Action item:
Retype exactly the span of lines below from the one with "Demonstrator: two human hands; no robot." through the one with "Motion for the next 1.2". Do not include pictures.

Task material:

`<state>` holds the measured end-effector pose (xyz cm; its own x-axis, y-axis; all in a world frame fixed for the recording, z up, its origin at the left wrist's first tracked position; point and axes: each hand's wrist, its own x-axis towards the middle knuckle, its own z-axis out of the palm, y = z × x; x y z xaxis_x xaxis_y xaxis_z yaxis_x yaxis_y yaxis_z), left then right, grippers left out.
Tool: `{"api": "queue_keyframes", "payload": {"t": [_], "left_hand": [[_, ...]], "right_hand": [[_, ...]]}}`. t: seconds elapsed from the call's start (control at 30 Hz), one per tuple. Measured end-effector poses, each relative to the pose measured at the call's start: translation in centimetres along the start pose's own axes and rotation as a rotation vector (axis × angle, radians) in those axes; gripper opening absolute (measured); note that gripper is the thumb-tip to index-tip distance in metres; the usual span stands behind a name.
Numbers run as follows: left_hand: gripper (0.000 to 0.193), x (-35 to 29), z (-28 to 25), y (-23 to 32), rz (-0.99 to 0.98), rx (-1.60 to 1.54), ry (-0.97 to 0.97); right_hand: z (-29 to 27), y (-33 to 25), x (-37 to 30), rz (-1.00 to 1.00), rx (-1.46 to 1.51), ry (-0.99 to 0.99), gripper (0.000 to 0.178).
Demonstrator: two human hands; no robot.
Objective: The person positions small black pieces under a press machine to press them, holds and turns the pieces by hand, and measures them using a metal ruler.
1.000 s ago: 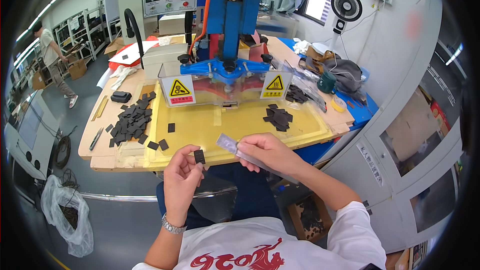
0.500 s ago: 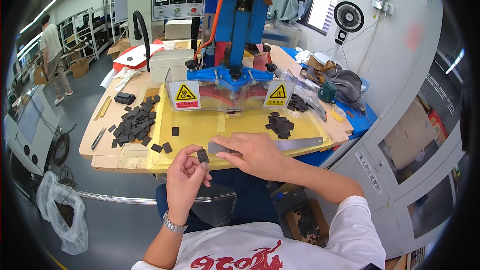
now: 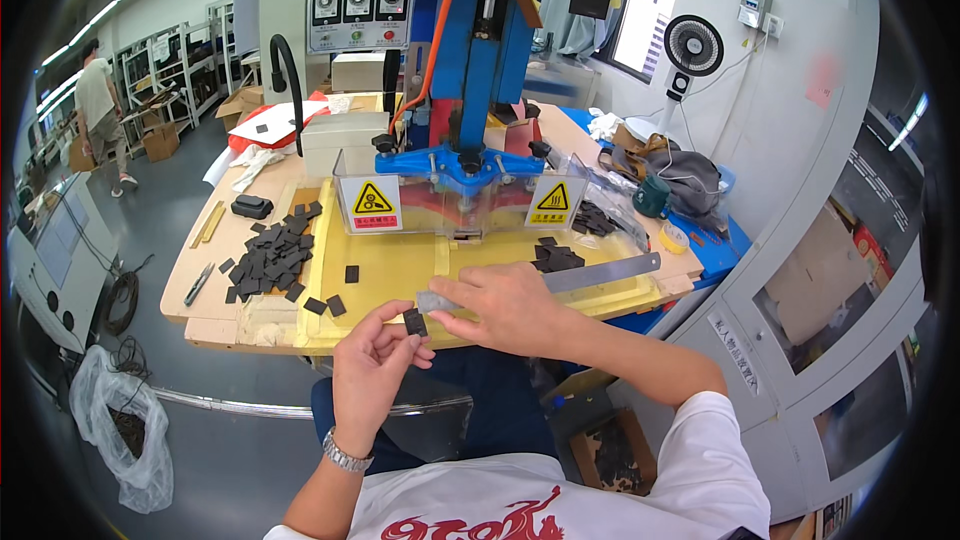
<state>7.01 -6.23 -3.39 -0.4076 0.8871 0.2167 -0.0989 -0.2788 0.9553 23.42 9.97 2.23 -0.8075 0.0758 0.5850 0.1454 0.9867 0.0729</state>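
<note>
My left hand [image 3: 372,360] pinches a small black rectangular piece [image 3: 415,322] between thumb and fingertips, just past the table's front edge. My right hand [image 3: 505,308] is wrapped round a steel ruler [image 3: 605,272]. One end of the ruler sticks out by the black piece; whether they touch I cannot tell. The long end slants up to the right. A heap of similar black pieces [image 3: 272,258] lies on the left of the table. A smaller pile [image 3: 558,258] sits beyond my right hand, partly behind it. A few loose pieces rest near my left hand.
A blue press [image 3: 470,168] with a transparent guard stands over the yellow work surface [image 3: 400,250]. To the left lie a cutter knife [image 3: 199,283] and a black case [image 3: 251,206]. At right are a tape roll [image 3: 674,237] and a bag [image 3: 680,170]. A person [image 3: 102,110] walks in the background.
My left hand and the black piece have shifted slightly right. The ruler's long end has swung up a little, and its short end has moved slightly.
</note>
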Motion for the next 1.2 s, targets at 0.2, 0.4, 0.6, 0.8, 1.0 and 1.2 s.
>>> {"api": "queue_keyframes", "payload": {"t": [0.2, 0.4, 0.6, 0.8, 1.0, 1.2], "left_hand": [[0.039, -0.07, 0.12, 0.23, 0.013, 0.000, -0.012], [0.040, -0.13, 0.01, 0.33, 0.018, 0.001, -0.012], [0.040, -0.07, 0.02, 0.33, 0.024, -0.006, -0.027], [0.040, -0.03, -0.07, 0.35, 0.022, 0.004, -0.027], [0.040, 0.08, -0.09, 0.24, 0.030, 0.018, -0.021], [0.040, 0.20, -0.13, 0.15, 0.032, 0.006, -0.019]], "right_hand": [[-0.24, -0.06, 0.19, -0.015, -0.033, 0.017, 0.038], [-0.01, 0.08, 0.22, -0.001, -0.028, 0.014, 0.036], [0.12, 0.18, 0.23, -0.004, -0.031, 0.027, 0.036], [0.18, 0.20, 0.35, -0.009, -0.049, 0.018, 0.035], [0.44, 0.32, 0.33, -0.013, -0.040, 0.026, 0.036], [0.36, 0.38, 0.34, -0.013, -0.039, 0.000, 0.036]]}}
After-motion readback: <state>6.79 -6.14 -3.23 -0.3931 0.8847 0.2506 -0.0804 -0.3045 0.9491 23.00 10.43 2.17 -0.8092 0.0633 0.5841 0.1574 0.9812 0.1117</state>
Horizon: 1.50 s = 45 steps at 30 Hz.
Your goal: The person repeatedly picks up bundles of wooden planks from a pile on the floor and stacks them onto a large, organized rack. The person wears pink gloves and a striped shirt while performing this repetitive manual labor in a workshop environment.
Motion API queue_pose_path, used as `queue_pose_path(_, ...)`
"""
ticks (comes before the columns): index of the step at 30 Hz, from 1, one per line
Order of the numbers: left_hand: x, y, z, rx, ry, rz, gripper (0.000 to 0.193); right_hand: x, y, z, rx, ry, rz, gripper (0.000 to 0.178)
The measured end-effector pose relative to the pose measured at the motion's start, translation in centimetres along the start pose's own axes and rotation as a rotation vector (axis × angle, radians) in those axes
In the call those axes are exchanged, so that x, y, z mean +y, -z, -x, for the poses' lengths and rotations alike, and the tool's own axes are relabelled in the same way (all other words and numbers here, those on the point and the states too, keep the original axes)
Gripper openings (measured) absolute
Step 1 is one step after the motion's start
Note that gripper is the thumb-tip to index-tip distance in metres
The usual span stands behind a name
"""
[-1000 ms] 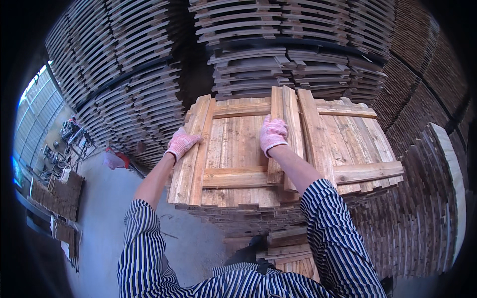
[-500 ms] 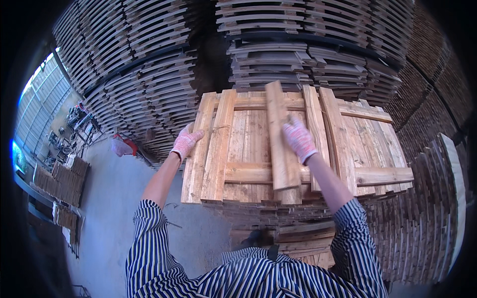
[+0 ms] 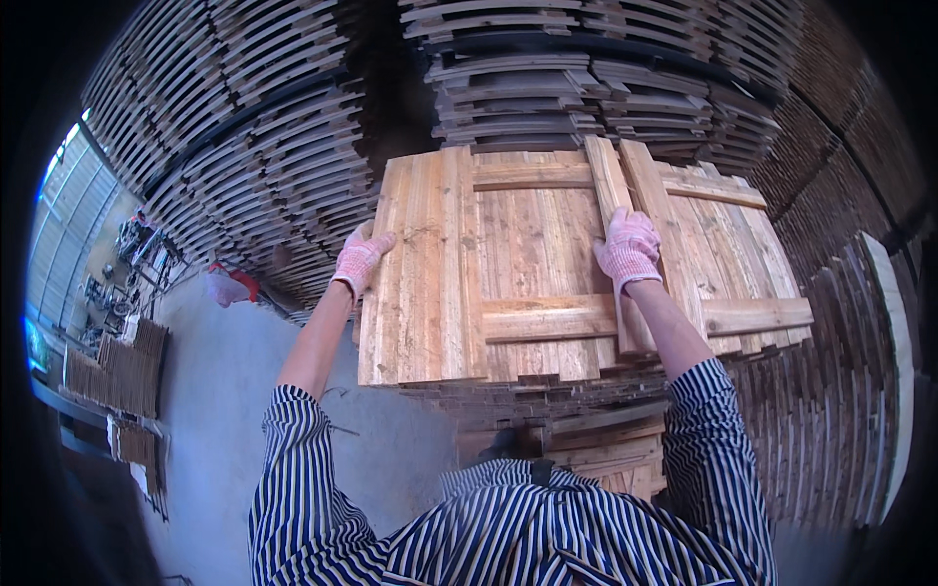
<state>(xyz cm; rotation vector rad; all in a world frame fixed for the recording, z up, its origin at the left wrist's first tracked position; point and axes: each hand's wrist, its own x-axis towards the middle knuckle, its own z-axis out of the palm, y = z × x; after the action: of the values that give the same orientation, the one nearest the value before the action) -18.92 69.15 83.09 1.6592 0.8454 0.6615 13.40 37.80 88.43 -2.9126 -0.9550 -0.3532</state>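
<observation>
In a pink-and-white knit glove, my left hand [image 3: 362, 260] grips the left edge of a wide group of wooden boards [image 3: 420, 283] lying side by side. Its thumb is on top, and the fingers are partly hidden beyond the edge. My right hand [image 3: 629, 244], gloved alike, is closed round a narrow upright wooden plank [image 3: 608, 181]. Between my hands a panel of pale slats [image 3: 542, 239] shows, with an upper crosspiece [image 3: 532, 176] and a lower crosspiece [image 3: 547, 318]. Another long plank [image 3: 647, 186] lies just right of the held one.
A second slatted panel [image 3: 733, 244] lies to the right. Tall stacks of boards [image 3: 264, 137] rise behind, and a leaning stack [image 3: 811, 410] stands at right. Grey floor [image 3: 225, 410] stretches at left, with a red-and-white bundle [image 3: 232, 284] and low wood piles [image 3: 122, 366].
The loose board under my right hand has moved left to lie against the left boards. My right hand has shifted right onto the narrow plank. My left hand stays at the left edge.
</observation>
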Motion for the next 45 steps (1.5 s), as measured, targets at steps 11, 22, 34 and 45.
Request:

Solution:
Demonstrator: two human hands; no robot.
Objective: The person positions small black pieces under a press machine to press them, holds and turns the pieces by hand, and measures them using a metal ruler.
1.000 s ago: 
0.500 s ago: 
now: 
<state>7.01 -6.23 -3.39 -0.4076 0.8871 0.2167 -0.0989 -0.2788 0.9553 23.42 9.97 2.23 -0.8075 0.0758 0.5850 0.1454 0.9867 0.0729</state>
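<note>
My left hand [image 3: 372,360] pinches a small black rectangular piece [image 3: 415,322] between thumb and fingertips, just past the table's front edge. My right hand [image 3: 505,308] is wrapped round a steel ruler [image 3: 605,272]. One end of the ruler sticks out by the black piece; whether they touch I cannot tell. The long end slants up to the right. A heap of similar black pieces [image 3: 272,258] lies on the left of the table. A smaller pile [image 3: 558,258] sits beyond my right hand, partly behind it. A few loose pieces rest near my left hand.
A blue press [image 3: 470,168] with a transparent guard stands over the yellow work surface [image 3: 400,250]. To the left lie a cutter knife [image 3: 199,283] and a black case [image 3: 251,206]. At right are a tape roll [image 3: 674,237] and a bag [image 3: 680,170]. A person [image 3: 102,110] walks in the background.
My left hand and the black piece have shifted slightly right. The ruler's long end has swung up a little, and its short end has moved slightly.
</note>
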Motion for the next 1.2 s, targets at 0.2, 0.4, 0.6, 0.8, 1.0 and 1.2 s.

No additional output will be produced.